### [Information provided]
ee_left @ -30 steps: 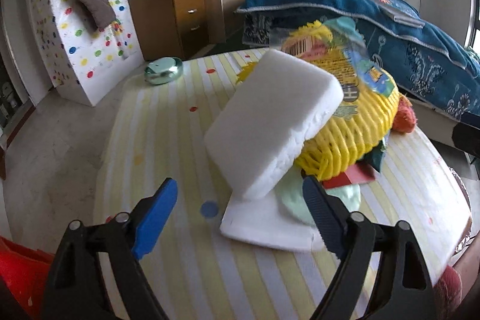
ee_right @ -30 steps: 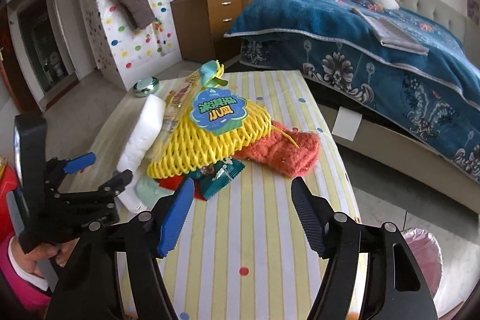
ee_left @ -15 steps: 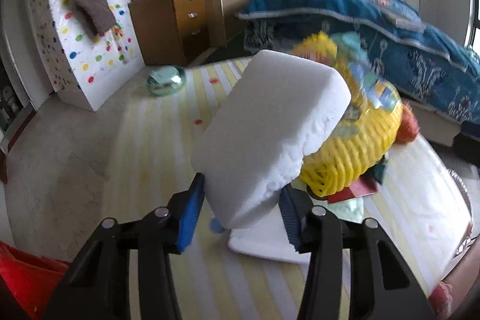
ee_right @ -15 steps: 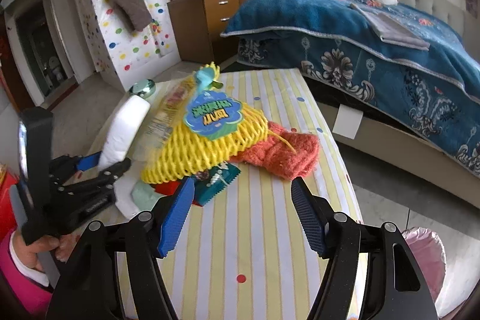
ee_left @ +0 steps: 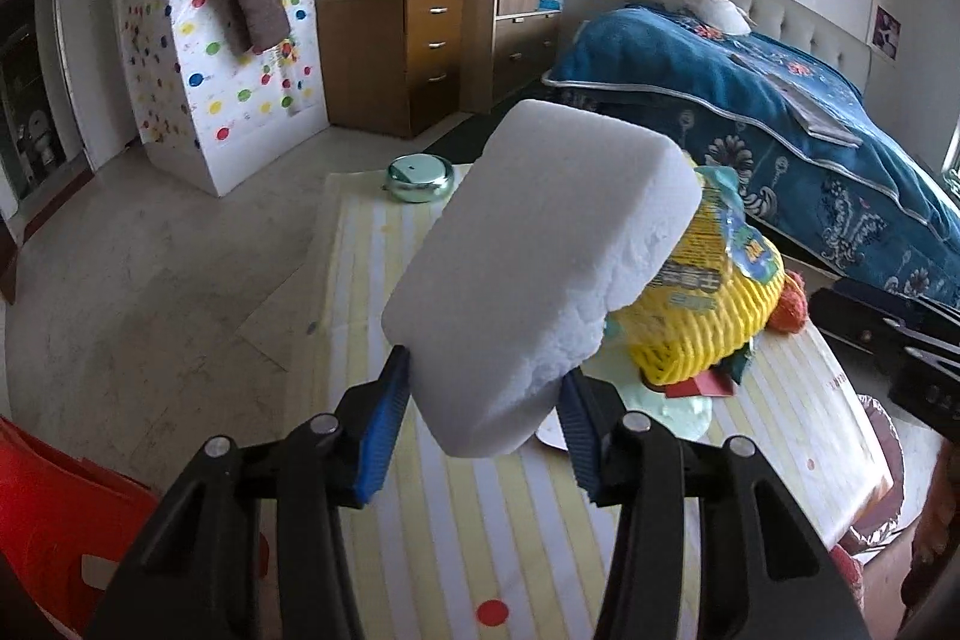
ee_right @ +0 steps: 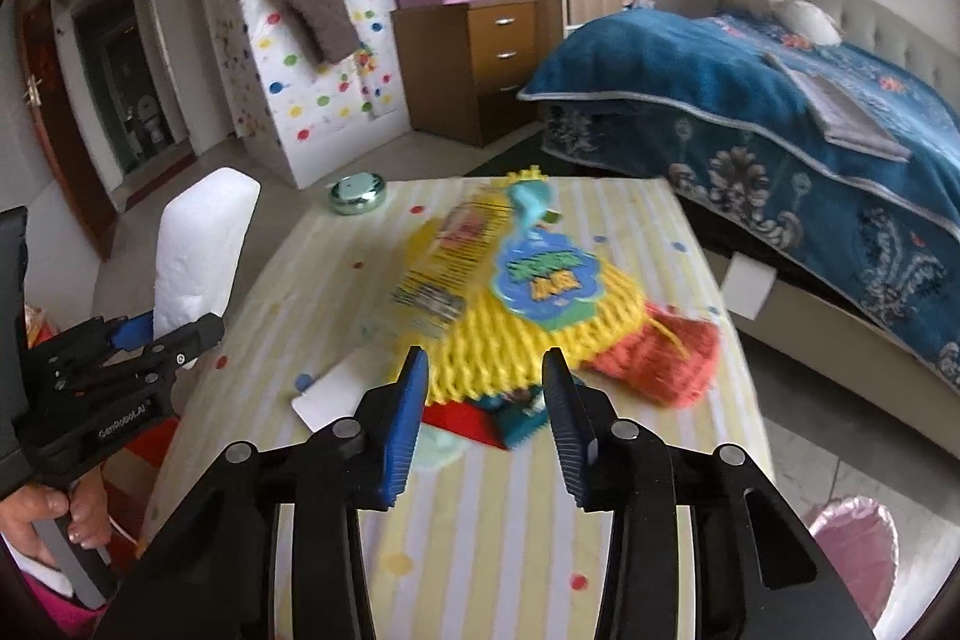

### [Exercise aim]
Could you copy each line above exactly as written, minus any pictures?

### [Response area]
ee_left @ -30 steps: 
ee_right @ -30 steps: 
ee_left @ -15 steps: 
ee_right @ -15 steps: 
ee_left @ +0 steps: 
ee_right @ +0 steps: 

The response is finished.